Он нашел в тетради запись о «Трех пальмах»: «Как только на землю спустился сумрак, путники, боясь ночной стужи, стали рубить принявшие их так гостеприимно пальмы. До самого утра они жгли эти несчастные пальмы на медленном огне костра… После ухода каравана остался опустошенный и осиротелый оазис, а от гордых вчера пальм остался лишь седой пепел очага и угли, которые разносились по степи ветром…» Я еще о чем-то тогда думал. Что-то о деревьях… И о людях. Там где-то пальмы жалуются, как люди… Он нашел то место в стихотворении, где пальмы ропщут на бога: «И стали три пальмы на бога роптать: „На то ль мы родились, чтоб здесь увядать?“». Пальмы думали о людях, а люди не думали о людях — тех, что придут после них, — и сожгли пальмы. У пальм души не спали, а у людей, что их сожгли, спали. Деревья вообще живут лучше людей, подумал он, они все отдают — и плоды, и ствол, и даже тень. Может быть, люди, у которых душа проснулась, тоже станут деревьями? Может быть, для того мы и рождаемся, чтоб разбудить душу и стать деревом? Тогда все революционеры станут деревьями. О, это будет большой парк, и деревья в нем будут стройные и тенистые, и на них будут плоды — фрукты, или орехи, или какие-нибудь бананы. А пока революционеры, как пальмы, думал он, дают себя сжечь, а остальные люди, как демоны, думают о себе, и души их спят… После записи о «Трех пальмах» оставалось свободное место (о «Демоне» он стал писать с новой страницы), и он дописал так: «В человечестве всегда как-то инстинктивно живет стремление к уничтожению всего прекрасного и полезного. Люди благодаря своей близорукости не могут думать об общей пользе». И опять вспомнил о Ваграме…

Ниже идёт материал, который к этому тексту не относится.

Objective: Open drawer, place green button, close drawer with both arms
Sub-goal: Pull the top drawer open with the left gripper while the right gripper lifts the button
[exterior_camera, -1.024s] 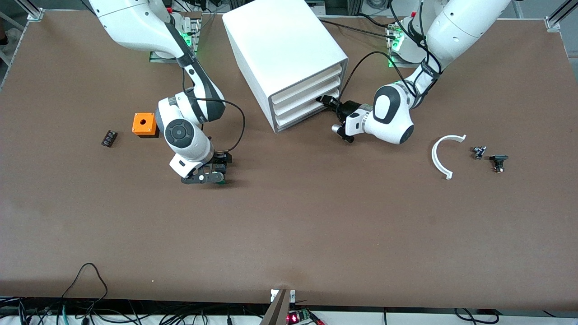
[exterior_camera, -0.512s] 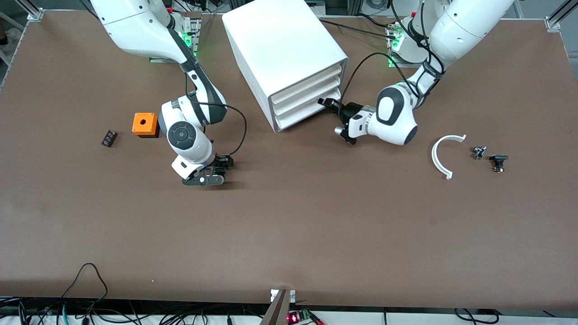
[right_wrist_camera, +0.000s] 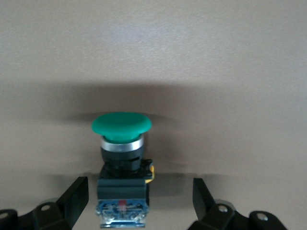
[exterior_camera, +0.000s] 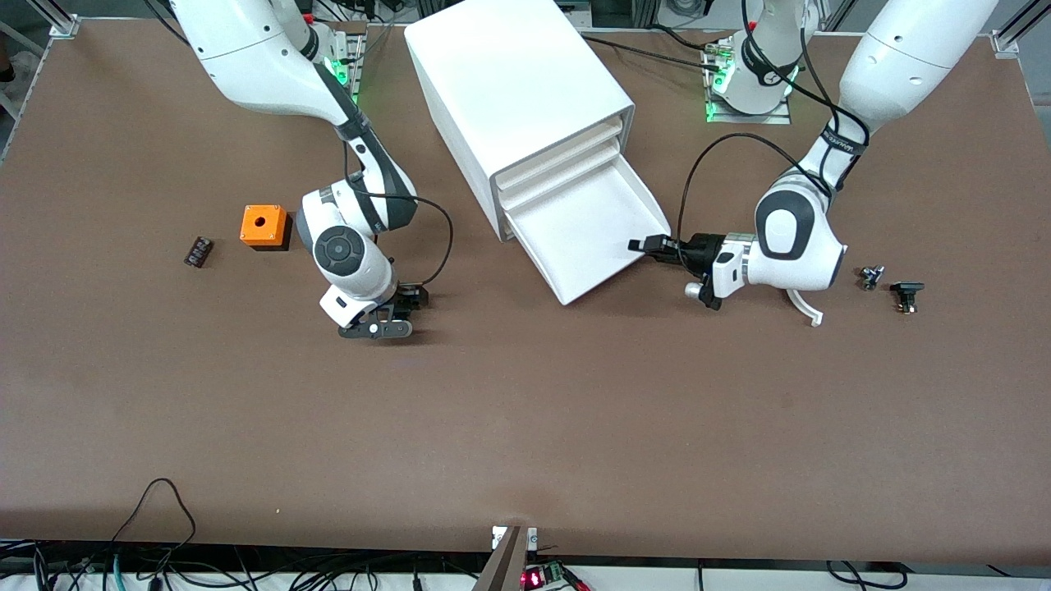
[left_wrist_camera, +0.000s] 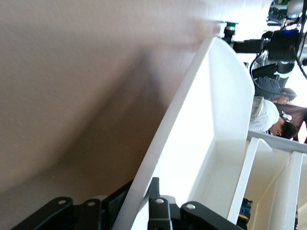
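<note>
The drawer, lowest of 3 in the cabinet at the upper middle of the front view, stands pulled out, its tray bare. The left gripper is clamped on the drawer's front wall at the corner toward the left arm's end of the table; the left wrist view shows its jaws pinching that wall. The step in hand appears to be the pick-up. The right gripper sits low on the table in the middle of the front view, toward the right arm's end, nearer the front camera than the cabinet. It is spread wide, and its 2 fingers straddle the button without touching it. The button lies on the table between them, green cap pointing away from the wrist, black body at the bottom centre of the right wrist view. To grip well, the fingers should probably close on the blocky black body, not on the rounded cap, which may slip. The body sits a little nearer 1 finger, so that finger may nudge it first; a slow, level squeeze should keep it from twisting. A straight lift should come before any swing toward the drawer. The left arm would do best to hold the drawer out, and the right arm's path should pass over the drawer's wall, not across the left gripper.
</note>
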Available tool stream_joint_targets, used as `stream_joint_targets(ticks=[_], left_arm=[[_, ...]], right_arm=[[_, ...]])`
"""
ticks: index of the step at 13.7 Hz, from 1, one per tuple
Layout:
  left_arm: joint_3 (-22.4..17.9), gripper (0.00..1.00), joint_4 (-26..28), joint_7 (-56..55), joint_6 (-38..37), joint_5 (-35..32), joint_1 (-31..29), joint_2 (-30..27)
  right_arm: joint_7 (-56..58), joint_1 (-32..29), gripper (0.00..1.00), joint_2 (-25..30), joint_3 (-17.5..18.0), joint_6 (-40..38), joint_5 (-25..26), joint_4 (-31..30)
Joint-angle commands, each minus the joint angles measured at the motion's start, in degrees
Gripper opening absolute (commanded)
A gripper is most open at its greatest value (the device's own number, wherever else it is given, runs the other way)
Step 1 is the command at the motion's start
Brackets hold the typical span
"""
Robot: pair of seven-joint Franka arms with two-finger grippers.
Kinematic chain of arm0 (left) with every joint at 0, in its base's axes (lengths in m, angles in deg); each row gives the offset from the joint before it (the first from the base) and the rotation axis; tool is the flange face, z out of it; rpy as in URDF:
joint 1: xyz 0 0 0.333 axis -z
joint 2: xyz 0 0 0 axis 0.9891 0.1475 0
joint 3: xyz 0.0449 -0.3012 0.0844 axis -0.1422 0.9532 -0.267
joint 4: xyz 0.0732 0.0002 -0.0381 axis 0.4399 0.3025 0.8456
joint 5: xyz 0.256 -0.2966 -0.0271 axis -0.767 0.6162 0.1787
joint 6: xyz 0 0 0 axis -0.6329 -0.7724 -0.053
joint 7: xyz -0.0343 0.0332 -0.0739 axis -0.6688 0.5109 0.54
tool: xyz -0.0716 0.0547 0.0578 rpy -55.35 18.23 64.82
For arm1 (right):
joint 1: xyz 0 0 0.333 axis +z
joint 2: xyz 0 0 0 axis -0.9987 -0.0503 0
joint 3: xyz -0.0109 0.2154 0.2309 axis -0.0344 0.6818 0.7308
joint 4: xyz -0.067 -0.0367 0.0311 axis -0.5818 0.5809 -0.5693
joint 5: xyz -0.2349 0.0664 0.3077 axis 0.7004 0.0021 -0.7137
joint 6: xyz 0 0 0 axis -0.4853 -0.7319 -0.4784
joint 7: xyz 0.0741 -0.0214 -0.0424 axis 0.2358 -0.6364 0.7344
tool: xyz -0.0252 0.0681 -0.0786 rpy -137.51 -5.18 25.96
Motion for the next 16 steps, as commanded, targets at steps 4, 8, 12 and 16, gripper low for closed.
stream_joint_targets(ticks=[4,8,12,16], left_arm=[[-0.6,1.00,1.7,-1.8,2.5,0.3,-6.4,-8.0],[-0.5,1.00,0.7,-1.2,4.2,0.3,-8.5,-13.8],[-1.0,1.00,-4.4,-1.8,3.7,-19.4,-10.2,-22.1],[-6.8,1.00,-18.8,-2.2,-11.3,-39.8,-9.7,-25.6]], right_arm=[[-0.3,1.1,0.54,-0.3,-0.2,1.1,-0.4,0.0],[0.6,1.1,0.41,-0.2,-0.2,1.0,-0.1,1.0],[1.0,1.0,0.39,1.1,-0.3,0.6,0.0,2.7],[2.0,0.9,0.39,3.4,-0.6,-1.6,0.3,5.1]])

Как-то Ваграм рассказал о себе. К тому времени он уже знал о Ваграме все, что мог узнать сам: как он ходит, выбрасывая ноги и словно отряхивая приставшую к подошвам грязь, как, не мигая, сосредоточенно заглядывает в глаза, а потом вдруг безразлично зевает и блаженно, всем телом, потягивается, как всегда напряжены и слегка разведены в стороны его руки, и даже когда ходит, руки неподвижны и опять чуть разведены, как у куклы, как будто на них грязь и он боится запачкать одежду. Кон узнал, что Ваграм действительно находится в Герцберге два года и останется навсегда — во всяком случае, пока жена оплачивает его пребывание, — медицина не знает случая излечения после потрясения подобного рода, к тому же полученного в детском возрасте. В 1896 году, когда это с ним случилось, ему было двенадцать лет. Ваграм рассказал об этом так: сначала перевернули стол, отца и мать привязали рядом к столу, потом раздели и изнасиловали двух старших сестер, потом отрезали им груди и, еще живых, били ногами, а груди раскрошили ножом на мелкие куски и всовывали куски в рот отцу и матери, и они не могли кричать и только тихо хрипели, потом отцу разбивали камнями голову, и на глаза и лоб отца текли мозги, а мать умерла сама оттого, что не теряла сознания и все это видела, и Ваграм это видел через щель двери, за которую спрятался, и никакого чуда не было в том, что его не заметили, потому что как распахнулись двери, когда турки ворвались в дом, так уж никто их не закрывал, а после того, как турки ушли, и некому было закрыть.